* _EXERCISE REQUIREMENTS_:
From the first line to the last, copy the data exactly and drop the pictures.

* _SOURCE DATA_:
####################
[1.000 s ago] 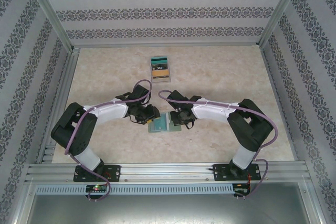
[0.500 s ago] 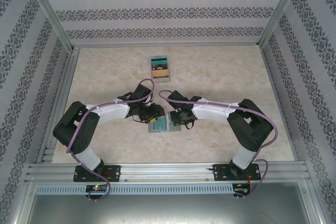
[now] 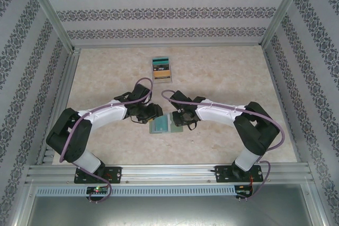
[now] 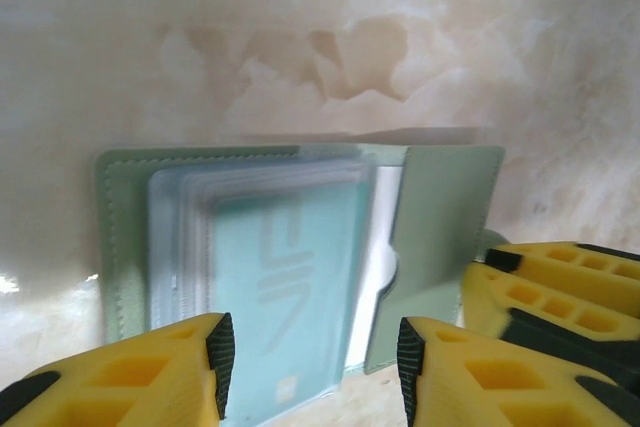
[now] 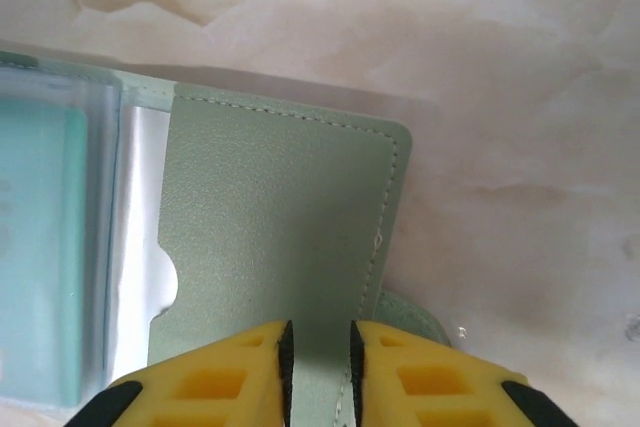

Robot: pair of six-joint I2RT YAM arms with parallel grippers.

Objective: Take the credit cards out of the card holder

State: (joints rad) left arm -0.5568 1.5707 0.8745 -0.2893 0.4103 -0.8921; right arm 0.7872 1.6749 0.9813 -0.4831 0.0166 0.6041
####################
* _EXERCISE OUTPUT_:
[1.000 s ago] 
[0.500 s ago] 
[now] 
[now] 
[now] 

Robot: pair of six-joint I2RT YAM arms with parallel grippers.

Objective: Take the credit cards out of the card holder

State: (joints rad) left arm -0.5568 1.5707 0.8745 -0.2893 0.4103 -0.8921; right arm 0.7872 1.6749 0.9813 -0.4831 0.0166 0.6041

Nothing more is needed for this answer.